◆ **EXERCISE DIRECTIONS**
Would you repeat each line below precisely as it stands?

▼

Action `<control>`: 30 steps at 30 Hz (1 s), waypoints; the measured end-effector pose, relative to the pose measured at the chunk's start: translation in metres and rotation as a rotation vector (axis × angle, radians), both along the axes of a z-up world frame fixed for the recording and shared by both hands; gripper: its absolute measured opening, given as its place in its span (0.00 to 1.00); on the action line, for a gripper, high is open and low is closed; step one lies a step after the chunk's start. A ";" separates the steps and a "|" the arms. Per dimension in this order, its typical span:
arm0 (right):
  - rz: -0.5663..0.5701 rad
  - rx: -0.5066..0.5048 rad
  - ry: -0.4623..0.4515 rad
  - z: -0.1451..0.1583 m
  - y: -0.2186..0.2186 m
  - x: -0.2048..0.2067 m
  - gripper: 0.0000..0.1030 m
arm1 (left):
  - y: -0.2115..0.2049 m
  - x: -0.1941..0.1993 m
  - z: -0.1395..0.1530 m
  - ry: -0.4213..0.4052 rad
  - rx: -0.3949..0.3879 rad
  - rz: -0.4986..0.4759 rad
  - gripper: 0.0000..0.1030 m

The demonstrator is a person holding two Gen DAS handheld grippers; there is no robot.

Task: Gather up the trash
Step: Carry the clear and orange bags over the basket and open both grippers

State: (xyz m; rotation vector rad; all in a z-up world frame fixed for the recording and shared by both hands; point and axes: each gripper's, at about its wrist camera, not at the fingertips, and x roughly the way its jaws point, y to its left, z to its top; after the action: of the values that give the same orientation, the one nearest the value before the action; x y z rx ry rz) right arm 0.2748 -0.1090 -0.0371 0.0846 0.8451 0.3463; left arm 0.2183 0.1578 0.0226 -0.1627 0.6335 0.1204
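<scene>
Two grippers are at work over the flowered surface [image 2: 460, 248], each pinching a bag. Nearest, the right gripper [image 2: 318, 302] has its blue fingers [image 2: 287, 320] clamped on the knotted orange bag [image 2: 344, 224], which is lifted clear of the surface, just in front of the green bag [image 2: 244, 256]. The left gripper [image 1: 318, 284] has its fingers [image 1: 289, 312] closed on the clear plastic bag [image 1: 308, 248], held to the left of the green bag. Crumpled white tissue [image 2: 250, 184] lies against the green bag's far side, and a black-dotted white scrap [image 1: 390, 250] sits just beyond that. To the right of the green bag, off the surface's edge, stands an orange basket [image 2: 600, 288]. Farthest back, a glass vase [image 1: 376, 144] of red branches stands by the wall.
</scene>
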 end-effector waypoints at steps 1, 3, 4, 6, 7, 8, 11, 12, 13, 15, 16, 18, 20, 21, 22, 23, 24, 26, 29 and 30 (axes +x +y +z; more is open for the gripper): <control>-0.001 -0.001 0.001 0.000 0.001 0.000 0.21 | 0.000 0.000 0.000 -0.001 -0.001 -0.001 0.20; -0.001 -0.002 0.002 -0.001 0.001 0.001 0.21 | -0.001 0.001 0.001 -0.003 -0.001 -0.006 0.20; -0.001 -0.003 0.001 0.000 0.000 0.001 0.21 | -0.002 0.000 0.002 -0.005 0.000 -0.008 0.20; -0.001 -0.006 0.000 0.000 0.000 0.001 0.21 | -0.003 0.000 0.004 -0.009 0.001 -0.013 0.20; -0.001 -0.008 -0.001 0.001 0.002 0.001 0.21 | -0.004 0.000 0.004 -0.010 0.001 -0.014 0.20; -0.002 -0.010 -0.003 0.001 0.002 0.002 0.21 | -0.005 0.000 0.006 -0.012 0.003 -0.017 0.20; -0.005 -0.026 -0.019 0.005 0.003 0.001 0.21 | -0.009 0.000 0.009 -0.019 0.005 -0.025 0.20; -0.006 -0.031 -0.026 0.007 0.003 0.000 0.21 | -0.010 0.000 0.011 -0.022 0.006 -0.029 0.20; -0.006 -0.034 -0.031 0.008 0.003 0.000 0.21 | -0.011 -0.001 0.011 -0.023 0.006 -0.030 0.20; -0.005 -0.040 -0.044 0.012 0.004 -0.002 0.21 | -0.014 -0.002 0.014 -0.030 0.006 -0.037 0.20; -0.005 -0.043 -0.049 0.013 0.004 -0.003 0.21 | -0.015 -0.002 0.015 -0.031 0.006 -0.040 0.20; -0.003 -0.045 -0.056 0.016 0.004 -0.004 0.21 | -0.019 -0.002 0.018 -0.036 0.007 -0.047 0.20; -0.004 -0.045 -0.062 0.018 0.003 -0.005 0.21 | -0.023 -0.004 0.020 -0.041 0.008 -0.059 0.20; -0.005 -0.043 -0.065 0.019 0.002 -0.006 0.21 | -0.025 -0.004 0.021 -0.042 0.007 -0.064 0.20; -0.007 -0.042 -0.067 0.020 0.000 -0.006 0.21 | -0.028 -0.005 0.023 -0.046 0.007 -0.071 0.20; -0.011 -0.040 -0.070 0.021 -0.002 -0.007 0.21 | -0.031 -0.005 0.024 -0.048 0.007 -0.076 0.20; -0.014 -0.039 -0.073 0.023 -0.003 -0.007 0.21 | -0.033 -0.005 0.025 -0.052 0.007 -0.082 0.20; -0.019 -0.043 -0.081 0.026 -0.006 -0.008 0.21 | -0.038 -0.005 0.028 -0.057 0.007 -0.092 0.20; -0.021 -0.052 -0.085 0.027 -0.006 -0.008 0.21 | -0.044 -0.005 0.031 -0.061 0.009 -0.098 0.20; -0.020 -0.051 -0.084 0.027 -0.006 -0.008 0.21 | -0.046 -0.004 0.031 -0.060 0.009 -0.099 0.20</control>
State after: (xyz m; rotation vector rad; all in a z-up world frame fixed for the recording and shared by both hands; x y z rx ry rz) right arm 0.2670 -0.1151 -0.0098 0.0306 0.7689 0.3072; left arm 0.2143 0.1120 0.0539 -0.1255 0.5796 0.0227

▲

◆ **OUTPUT FOR THIS TASK**
Action `<control>`: 30 steps at 30 Hz (1 s), waypoints; the measured end-effector pose, relative to the pose measured at the chunk's start: translation in metres and rotation as a rotation vector (axis × angle, radians), both along the axes of a z-up world frame fixed for the recording and shared by both hands; gripper: its absolute measured opening, given as its place in its span (0.00 to 1.00); on the action line, for a gripper, high is open and low is closed; step one lies a step after the chunk's start. A ";" separates the steps and a "|" the arms. Per dimension in this order, its typical span:
arm0 (right):
  - rz: -0.5663..0.5701 rad
  - rx: -0.5066..0.5048 rad
  - ry: -0.4623..0.4515 rad
  - z: -0.1451..0.1583 m
  - y: -0.2186..0.2186 m
  - x: -0.2048..0.2067 m
  - gripper: 0.0000..0.1030 m
arm1 (left):
  - y: -0.2115..0.2049 m
  - x: -0.1941..0.1993 m
  - z: -0.1395..0.1530 m
  - ry: -0.4213..0.4052 rad
  - rx: -0.3949..0.3879 rad
  - rz: -0.4986..0.4759 rad
  - gripper: 0.0000..0.1030 m

The demonstrator is a person holding two Gen DAS handheld grippers; there is no robot.

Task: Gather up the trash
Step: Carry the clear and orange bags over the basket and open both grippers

State: (xyz m; rotation vector rad; all in a z-up world frame fixed for the recording and shared by both hands; point and axes: each gripper's, at about its wrist camera, not at the fingertips, and x roughly the way its jaws point, y to its left, z to its top; after the action: of the values that give the same orientation, the one nearest the value before the action; x y z rx ry rz) right arm 0.2748 -0.1090 -0.0371 0.0846 0.8451 0.3463; left arm 0.2183 0.1578 0.0226 -0.1627 0.6335 0.1204
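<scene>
Two grippers are at work over the flowered surface [image 2: 460, 248], each pinching a bag. Nearest, the right gripper [image 2: 318, 302] has its blue fingers [image 2: 287, 320] clamped on the knotted orange bag [image 2: 344, 224], which is lifted clear of the surface, just in front of the green bag [image 2: 244, 256]. The left gripper [image 1: 318, 284] has its fingers [image 1: 289, 312] closed on the clear plastic bag [image 1: 308, 248], held to the left of the green bag. Crumpled white tissue [image 2: 250, 184] lies against the green bag's far side, and a black-dotted white scrap [image 1: 390, 250] sits just beyond that. To the right of the green bag, off the surface's edge, stands an orange basket [image 2: 600, 288]. Farthest back, a glass vase [image 1: 376, 144] of red branches stands by the wall.
</scene>
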 end-effector waypoints at steps 1, 3, 4, 6, 7, 8, 11, 12, 13, 15, 16, 18, 20, 21, 22, 23, 24, 26, 29 and 30 (axes +x +y +z; more is open for the gripper): <control>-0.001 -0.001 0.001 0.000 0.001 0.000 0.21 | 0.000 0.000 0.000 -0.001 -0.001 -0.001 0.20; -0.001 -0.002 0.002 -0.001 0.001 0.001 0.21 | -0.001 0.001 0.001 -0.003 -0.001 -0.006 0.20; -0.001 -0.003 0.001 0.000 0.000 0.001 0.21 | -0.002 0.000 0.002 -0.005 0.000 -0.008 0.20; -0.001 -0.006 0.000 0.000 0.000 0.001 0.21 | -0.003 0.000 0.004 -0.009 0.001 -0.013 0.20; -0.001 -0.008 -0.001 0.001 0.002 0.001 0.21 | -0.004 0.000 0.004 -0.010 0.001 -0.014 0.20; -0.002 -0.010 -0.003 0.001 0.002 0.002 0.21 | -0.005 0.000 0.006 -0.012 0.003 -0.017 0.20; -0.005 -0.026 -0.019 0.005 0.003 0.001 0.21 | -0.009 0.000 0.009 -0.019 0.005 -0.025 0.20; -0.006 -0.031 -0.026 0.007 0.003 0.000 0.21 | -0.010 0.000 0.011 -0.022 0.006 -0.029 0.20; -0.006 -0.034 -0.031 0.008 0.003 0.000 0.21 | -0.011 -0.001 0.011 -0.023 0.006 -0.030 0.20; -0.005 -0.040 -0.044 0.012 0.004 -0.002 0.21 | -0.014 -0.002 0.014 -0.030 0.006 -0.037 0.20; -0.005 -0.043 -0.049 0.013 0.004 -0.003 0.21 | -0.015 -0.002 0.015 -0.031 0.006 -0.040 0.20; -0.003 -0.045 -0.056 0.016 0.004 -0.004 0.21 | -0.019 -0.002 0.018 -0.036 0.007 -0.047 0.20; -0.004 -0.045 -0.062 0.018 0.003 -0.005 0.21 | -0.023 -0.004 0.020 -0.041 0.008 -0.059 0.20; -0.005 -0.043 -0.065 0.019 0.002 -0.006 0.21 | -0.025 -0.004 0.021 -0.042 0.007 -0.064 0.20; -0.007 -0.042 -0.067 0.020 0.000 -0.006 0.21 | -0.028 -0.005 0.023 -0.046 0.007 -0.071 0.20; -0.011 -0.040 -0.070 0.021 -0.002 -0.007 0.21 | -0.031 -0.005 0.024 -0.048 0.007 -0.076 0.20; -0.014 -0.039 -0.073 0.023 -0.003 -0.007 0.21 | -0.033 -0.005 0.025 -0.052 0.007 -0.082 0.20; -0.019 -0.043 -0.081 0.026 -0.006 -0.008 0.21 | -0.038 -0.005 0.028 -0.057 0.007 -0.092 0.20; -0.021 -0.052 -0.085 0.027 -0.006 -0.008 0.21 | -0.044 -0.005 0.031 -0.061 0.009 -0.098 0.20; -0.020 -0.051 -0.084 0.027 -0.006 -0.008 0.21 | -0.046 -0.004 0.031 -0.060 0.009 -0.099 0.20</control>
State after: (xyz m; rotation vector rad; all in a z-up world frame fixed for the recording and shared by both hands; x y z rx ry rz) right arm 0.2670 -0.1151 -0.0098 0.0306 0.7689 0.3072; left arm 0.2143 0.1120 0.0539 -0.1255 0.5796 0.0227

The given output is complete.